Perhaps I can discuss a little bit how this actually happens. So a person would come to me, sometimes they will already come with the tests that are done, sometimes we have to make the diagnosis, but once the diagnosis is confirmed, I do like to meet with the family of our now patient and the patient themselves to try to come up with a plan. Because nothing that we do is written in stone, right? My responsibility as a surgeon, as a doctor, is to provide my patients with the best advice that I can. But the patient is the one who’s going to drive that agenda, right? I can come up with a hundred reasons why a gallbladder should be removed.
But if the person says, “Listen, doctor, I’m not ready for it. I’m going on vacation. I don’t want to do it. I’m afraid.” What I will do is I will tell them, “You know what, that’s fine. As long as we keep in touch. As long as you know what to look for, you need to look for A, B, C. If that happens, please let me know right away.” We are fortunate that many a time, we are not faced with a life and death situation. That happens as well, many times. But most of the time, that is not the case. And so when the patient comes to us, there’s always different ways to begin our journey together as a patient, as a doctor. And this is part of the rapport that’s going to be established. My responsibility is to let the patients know what is the best course of action from the medical perspective. Fully understanding that the patients will have the autonomy. They will have an ability to independently decide. And another thing that is extremely important is for a surgeon specifically to ask the patients and their family to get a second opinion.

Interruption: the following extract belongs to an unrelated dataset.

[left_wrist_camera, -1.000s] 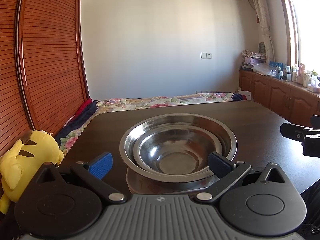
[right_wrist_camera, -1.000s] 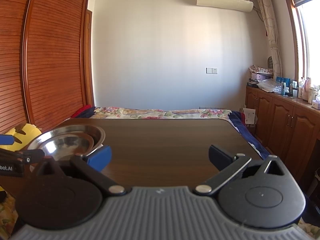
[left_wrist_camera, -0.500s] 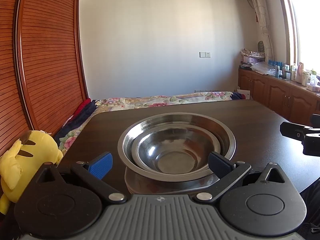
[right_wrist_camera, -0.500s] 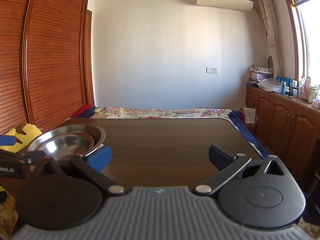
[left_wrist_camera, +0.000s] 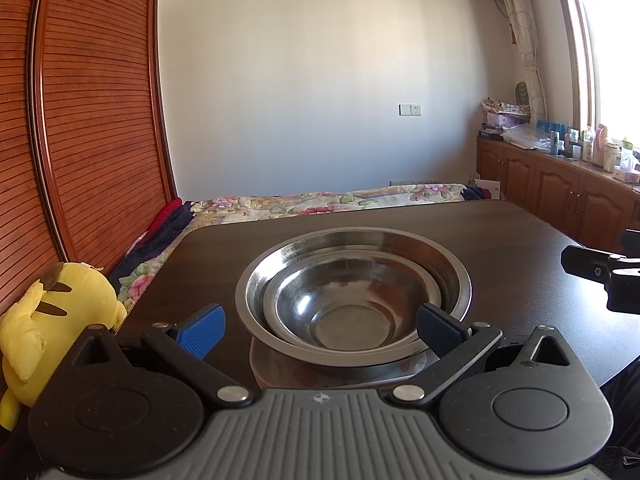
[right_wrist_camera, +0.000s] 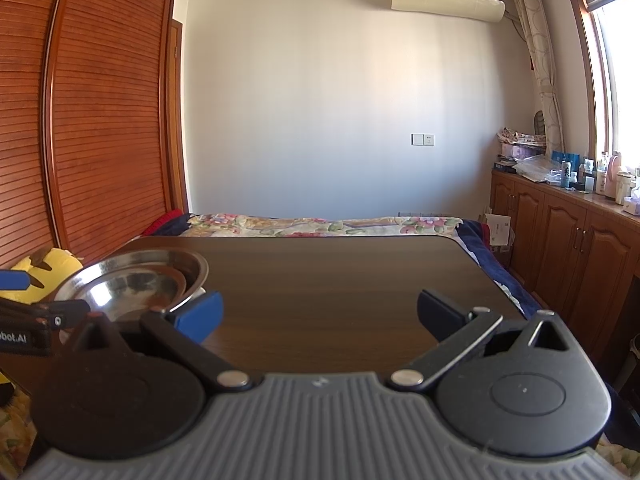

I’m delighted when the patients go and seek advice from another provider, because if anything, it will, it should validate what I already had told them, but sometimes it’s not. But that’s the importance of having choices. The patient is the one in the driver’s seat. And so they need to have that ability to get the advice that they need coming up with whatever decision is going to be best for them and their families. It is never something that must be done in an elective situation. And elective meaning that we have time to think about it. There is emergency, there is elective cases, and there is a kind of emergency cases. In emergency, I have to say to the patient, “You know what, to save your life, you must have that.” That happens. That happens a lot. However, most of the time we have time to think. I have time to think as a surgeon and the patients and their families should take the time, and very frequently a second opinion, to decide if that’s what they want to do.